According to the New Testament, we must rely on certain secondary sources, such as the Gospels, the Acts, and the letters, as reliable and credible accounts of what truly happened. We are called to accept that a man returned to life from death, and that he was God’s son. Why? Because of the eyewitness testimony (much of it notably written in a language never spoken by Jesus, generations after his death). Presumably, all the miracles serve to buttress our invitation to believe that Jesus is the son of God. Without the miracles is anything lost in the teaching of the New Testament?
The theology espoused in John’s letters shows a distinction between ‘the world’ (all the non-Christians and cities and people whose ways are fallen) and the small and fragile group of believers, the righteous and self-righteous band of people who know the ‘true way.’ The writer claims that God existed from the beginning (perhaps an allusion to the opening logos doctrine espoused in the Gospel of John), and that “we” (presumably referring to the disciples of Jesus) have “heard” and seen with their “eyes” and also “touched” with their hands is the Word of life. Thus, for accuracy, we rely on these writers’ senses, and their abilities to describe the phenomenon of experience.

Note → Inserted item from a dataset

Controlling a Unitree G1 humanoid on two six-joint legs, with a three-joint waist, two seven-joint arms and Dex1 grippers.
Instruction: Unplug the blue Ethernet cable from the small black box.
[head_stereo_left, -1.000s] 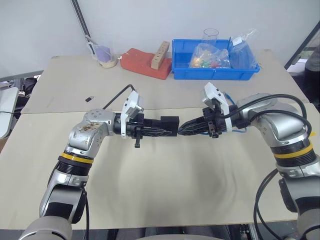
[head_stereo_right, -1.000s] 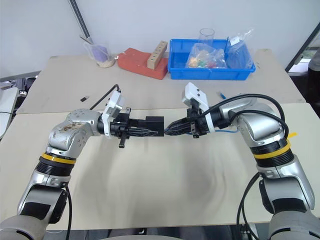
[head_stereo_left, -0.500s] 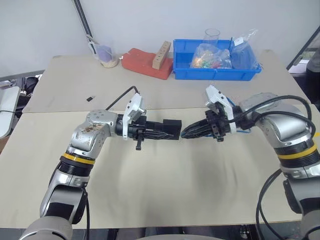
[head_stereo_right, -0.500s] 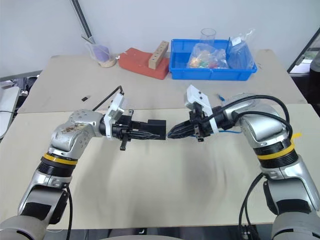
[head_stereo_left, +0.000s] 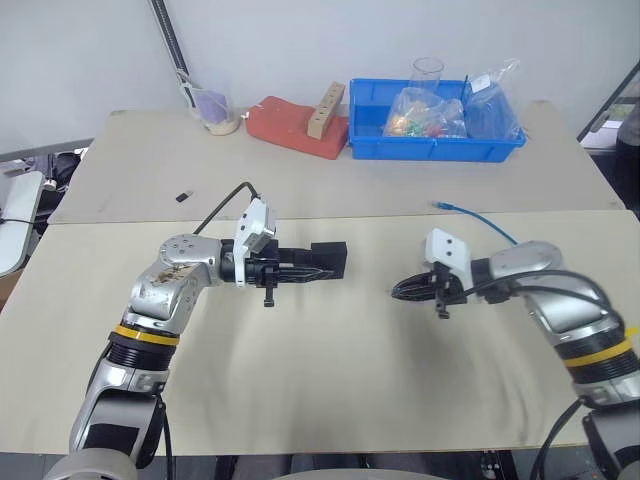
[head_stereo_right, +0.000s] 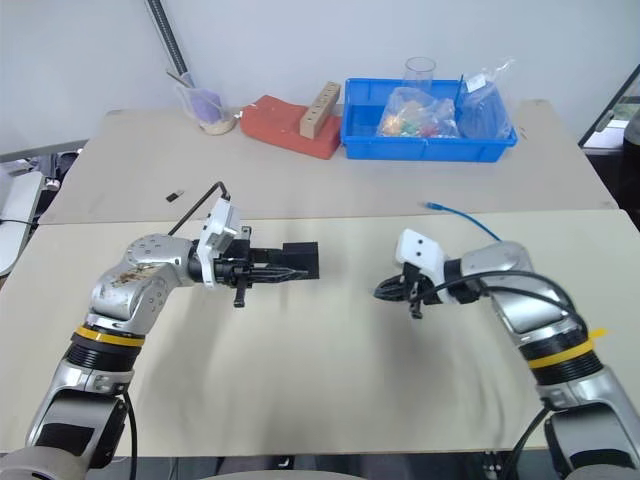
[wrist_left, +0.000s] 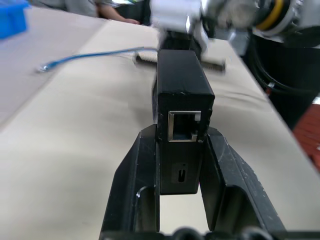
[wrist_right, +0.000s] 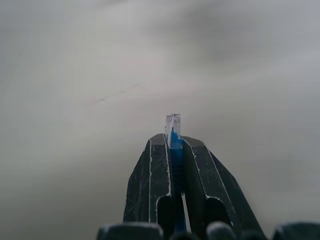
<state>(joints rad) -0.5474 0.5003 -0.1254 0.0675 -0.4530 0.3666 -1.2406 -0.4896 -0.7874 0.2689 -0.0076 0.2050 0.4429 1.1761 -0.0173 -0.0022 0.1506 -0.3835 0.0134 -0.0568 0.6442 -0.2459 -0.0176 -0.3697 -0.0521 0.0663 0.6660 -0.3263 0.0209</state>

Next the author claims (in “fellowship”) that there is no impurity in God (no darkness, only light), but in contrast there is innate sin in man (we are naturally born evil which we have inherited) but we are also offered the opportunity to ask for forgiveness. We are offered a certain divinely revealed knowledge about Jesus, which is exemplified through obedience to his commandments. The Johannine author prophesies of the “last hour” which is apparently a reference to the end of days, an apocalyptic myth. In the meantime he encourages the people to be lawful.
As with other early Christian letters, John’s First Epistle performs ‘damage control’ for the early church, and John closes his letter by reminding the people of his “confidence” that God hears his prayers, and he ends the letter with a final to avoid idolatry.
The second epistle of John is addressed to an anonymous “lady” to whom he writes of the injunction to love one another. The second letter is brief and bears resemblance to the third letter. Likely, both of the two letters originated from the same author. Their shared contents include an address concerning Jesus being a part of living flesh, or instead a divine being. The third epistle of John is addressed to an elder friend, Gaius. The author briefly mentions his pleasures with his church, and its work with early missionaries, but he commands Gaius to avoid Diotrephes as a malicious man, but he praises another man, Demetrius.
For this reading I used the King James Version of the Bible.